Lenka masuk ke dalam kabin, memilih untuk berdiam diri di kapal dengan beberapa pelaut yang lain, menghabiskan akhir pekan menyaksikan matahari terbenam. Ia melempar tasnya ke sisi kasur lalu melemparkan dirinya ke kasur yang tidak seempuk kasur yang ia miliki di rumah. Sudah berapa lama ia tidak kembali ke rumah tingkat dimana lautan terlihat begitu jelas dari balkon kamarnya? Lenka tidak tahu. Pastinya, setelah ia resmi menjadi bagian dari Angkatan Laut, ia belum pernah menginjakkan kakinya di rumah, atau bertemu dengan keluarganya. Tidak ada yang menunggunya di rumah setelah ayahnya meninggal dalam tugas, begitu juga Len yang dinyatakan hilang dalam misi. Tidak ada siapapun di rumah itu, percuma ia kembali.
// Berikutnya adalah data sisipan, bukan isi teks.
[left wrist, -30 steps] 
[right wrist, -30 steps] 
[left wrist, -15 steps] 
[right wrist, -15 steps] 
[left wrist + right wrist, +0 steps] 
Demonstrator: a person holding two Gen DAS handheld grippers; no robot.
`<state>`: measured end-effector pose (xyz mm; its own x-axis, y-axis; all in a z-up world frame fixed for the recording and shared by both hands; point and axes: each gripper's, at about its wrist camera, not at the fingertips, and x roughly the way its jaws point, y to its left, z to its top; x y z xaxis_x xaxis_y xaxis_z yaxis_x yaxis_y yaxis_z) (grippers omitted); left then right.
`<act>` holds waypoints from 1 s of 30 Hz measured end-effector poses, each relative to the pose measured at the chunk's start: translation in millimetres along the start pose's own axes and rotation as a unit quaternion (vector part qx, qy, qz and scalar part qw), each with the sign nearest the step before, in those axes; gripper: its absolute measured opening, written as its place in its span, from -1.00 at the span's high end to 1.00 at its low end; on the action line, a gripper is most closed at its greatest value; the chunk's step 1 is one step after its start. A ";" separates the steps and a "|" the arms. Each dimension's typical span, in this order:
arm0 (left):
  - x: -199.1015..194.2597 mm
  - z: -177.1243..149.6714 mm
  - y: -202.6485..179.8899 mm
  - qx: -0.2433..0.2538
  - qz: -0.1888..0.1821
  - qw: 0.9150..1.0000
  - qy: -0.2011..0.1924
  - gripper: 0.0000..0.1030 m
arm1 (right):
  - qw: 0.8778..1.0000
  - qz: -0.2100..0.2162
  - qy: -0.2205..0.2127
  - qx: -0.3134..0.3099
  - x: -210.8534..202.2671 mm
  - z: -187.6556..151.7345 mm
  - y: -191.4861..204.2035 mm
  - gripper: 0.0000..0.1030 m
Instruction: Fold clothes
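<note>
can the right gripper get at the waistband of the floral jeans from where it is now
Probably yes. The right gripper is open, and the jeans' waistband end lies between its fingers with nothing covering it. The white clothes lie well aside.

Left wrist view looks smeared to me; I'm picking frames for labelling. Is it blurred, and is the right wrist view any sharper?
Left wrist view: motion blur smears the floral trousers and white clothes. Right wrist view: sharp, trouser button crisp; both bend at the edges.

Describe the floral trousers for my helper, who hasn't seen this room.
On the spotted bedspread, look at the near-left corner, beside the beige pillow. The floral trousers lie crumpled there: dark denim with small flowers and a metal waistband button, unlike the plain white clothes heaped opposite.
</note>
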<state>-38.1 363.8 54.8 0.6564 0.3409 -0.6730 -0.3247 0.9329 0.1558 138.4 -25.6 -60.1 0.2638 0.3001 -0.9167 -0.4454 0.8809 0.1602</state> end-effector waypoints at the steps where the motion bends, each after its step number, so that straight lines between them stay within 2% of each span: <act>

Ia lebih memilih diam dalam kapal, mengarungi lautan dan membuang segala beban yang ia rasakan.

Udara pulau tropis selalu membuatnya tenang. Udara yang masuk lewat jendela kamarnya, membuatnya kantuk. Saat Lenka menutup matanya, ia melupakan segalanya.

.

Lenka mengambil nampan sarapan yang diberikan petugas kantin kapal. Sarapan di Minggu pagi adalah hal yang terbaik setelah sebelumnya ia memutari lautan untuk berpatroli dengan kapal cantik kesayangannya, West Virginia. Setelah mendapatkan jatah sarapan, Lenka duduk di antara beberapa temannya (lelaki, tentunya).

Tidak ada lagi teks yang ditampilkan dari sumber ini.